|行政:京都府宇治田原町標高:420m
|1/25000地形図:朝宮(京都及大阪3号‐2)調査:2005年3月


■背景 Background

 奥山田新道.新道とは言い乍ら,報告者がその存在を知った時点で既に廃道であった.

 この道は京都の山間部に明治45年から大正にかけて作られたもの.現在の地名で云うと,宇治田原町の中心部と最奥の字奥山田を結ぶものであった.奥山田の5つの村が共同で出資し,ほぼ自分たちの力だけで作り上げたという.
 何より興味深いのは,その道すがらに3本の隧道が掘られていることである.しかもそれらは,煉瓦作りのポータルを持ち,山間部にしては非常に豪華なものだという(そのうちの1本である「第三号隧道」が近代土木遺産リストに───初版以降の追加で───登録されている).旧道倶樂部にとってこれほど蠱惑的な旧道はない.

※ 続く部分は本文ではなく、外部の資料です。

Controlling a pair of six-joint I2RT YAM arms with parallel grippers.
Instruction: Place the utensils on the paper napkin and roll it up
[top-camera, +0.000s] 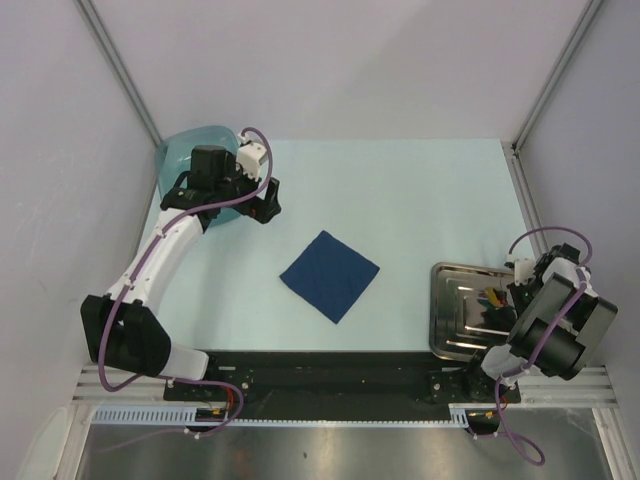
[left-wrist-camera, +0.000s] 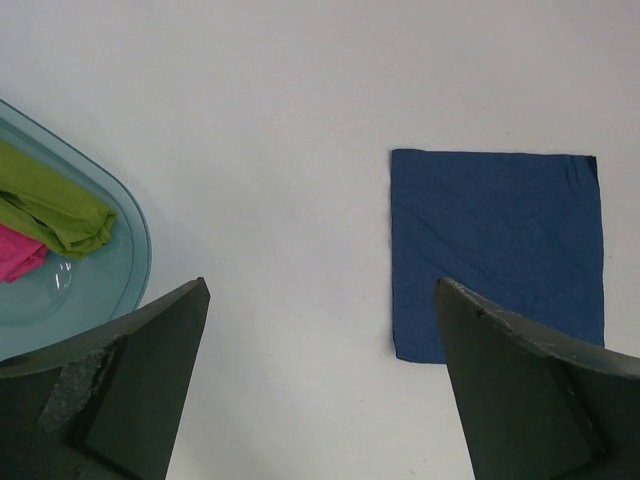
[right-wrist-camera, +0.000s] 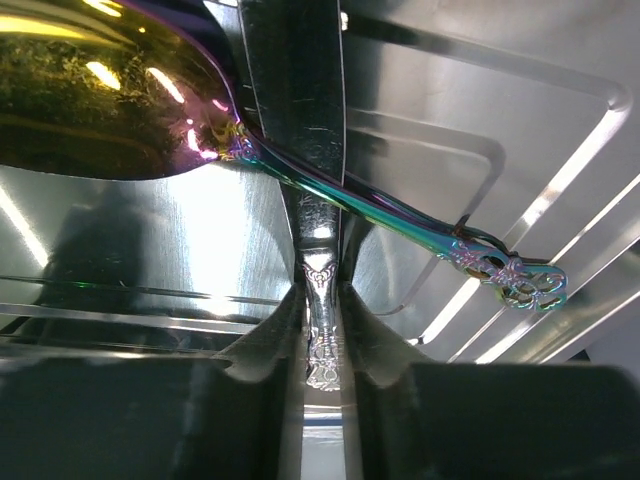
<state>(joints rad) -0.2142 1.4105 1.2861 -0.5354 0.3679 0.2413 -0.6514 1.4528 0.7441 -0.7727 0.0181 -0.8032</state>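
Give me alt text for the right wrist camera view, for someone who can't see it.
The right end effector pinches the embossed handle of a silver utensil lying in a shiny steel tray. An iridescent gold spoon lies across that utensil, bowl at upper left.

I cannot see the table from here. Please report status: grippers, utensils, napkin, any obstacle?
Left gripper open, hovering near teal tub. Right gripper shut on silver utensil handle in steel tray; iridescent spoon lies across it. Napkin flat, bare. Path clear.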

 陸地測量部1:50,000図・京都東南部(昭和7年部分修正測図)

 現在の地形図には国道の2本の隧道しか見当たらないが,昭和7年部分修正測図の陸測図を見ると,確かに3本描かれている.西から順に一号,二号,三号であるらしく,一号は現在の大福隧道付近に,二,三号は奥山田隧道のそばにあることになる.両者を重ね合わせてみたが,ひずみが大き過ぎて佐和山隧道のようにはいかなかった.残された道はもう,現地調査しかない.

 奥山田新道第三号隧道は,どれだけ豪華なものなのか.そして残りの2隧道は現存するのか.確信半分,賭け半分の心持ちで,奥山田に向かった.